L’enseignement peut se traduire à différents niveaux de densité et d’identification, cela ne l’empêche pas de provenir toujours de la Source unique. Un enseignement non-dualiste du bouddhisme Chan pourra par exemple paraître plus concret, plus pragmatique et terrien, que celui dispensé par un jnani de la tradition vedantique, qui lui sera de nature plus abstraite et conceptuelle, mais également plus efficace pour ceux auxquels il conviendra. Chaque aspirant possède ses besoins et talents propres, c’est la raison pour laquelle certains peuvent passer leur vie avec un seul maître tandis que d’autres auront besoin de combiner différents enseignements. D’autres encore se laisseront simplement enseigner par la vie, sans que celle-ci n’ait besoin de prendre la forme d’un maître humain.
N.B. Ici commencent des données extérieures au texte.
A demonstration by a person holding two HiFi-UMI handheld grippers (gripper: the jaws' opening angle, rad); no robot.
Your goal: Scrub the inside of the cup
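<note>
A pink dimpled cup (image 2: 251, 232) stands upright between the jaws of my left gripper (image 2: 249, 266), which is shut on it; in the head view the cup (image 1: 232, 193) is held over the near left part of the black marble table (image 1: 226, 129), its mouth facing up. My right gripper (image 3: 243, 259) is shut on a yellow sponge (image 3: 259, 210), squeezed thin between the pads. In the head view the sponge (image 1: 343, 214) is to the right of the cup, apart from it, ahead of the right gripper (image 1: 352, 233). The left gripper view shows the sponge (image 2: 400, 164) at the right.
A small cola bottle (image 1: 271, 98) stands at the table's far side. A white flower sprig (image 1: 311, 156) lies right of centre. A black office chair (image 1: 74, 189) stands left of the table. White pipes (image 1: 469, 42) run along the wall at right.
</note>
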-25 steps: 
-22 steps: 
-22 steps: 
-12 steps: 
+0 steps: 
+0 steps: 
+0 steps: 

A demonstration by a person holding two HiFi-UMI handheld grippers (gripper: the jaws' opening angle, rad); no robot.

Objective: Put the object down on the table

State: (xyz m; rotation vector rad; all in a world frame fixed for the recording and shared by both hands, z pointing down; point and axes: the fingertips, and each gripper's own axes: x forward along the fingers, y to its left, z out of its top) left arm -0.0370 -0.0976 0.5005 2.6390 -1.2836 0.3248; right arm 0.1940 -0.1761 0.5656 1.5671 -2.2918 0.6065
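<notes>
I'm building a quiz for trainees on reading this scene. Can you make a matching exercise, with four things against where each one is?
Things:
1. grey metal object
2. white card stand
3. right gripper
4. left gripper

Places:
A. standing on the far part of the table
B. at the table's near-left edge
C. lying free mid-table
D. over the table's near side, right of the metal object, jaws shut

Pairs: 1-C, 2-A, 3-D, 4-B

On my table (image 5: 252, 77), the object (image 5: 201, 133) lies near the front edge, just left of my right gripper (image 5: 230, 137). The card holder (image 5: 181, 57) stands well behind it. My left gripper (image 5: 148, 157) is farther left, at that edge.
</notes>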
L’enseignement est toujours accessible du moment que je me cultive la pleine conscience de l’expérience, que je demeure dans le silence, et que je ne cède pas à la tentation de me laisser aspirer par les vortex du monde des phénomènes.
Les groupes de travail, les temps de stages, de séminaires et de retraite constituent des espaces privilégiés pour cultiver cette présence continue au silence qui résonne à l’arrière-plan de la symphonie dualiste. La dimension collective de ces temps de partage et d’exploration renforce la protection contre les influences extérieures perturbatrices d’une société dont les pathologies apparentes ne sont que les reflets inversés de nos propres zones d’obscurité. Le tantra nous invite à faire l’expérience de la reconnaissance, dans le libre jeu de la vie telle qu’elle se présente, sans dogme ou règle a priori. Ces groupes sont donc aussi l’occasion d’éprouver et de mettre en pratique ces enseignements dans un contexte de liberté psychologique et corporelle qui est en général fortement méjugé dans la société contemporaine. C’est une voie qui ne convient pas à tout le monde, qui demande certaines capacités, comme chacune des autres voies possibles, qu’elles prennent pour lieu d’exploration le monde dans sa sauvage diversité, la sécurité de la retraite monastique, ou la sobre aridité d’une anachorèse.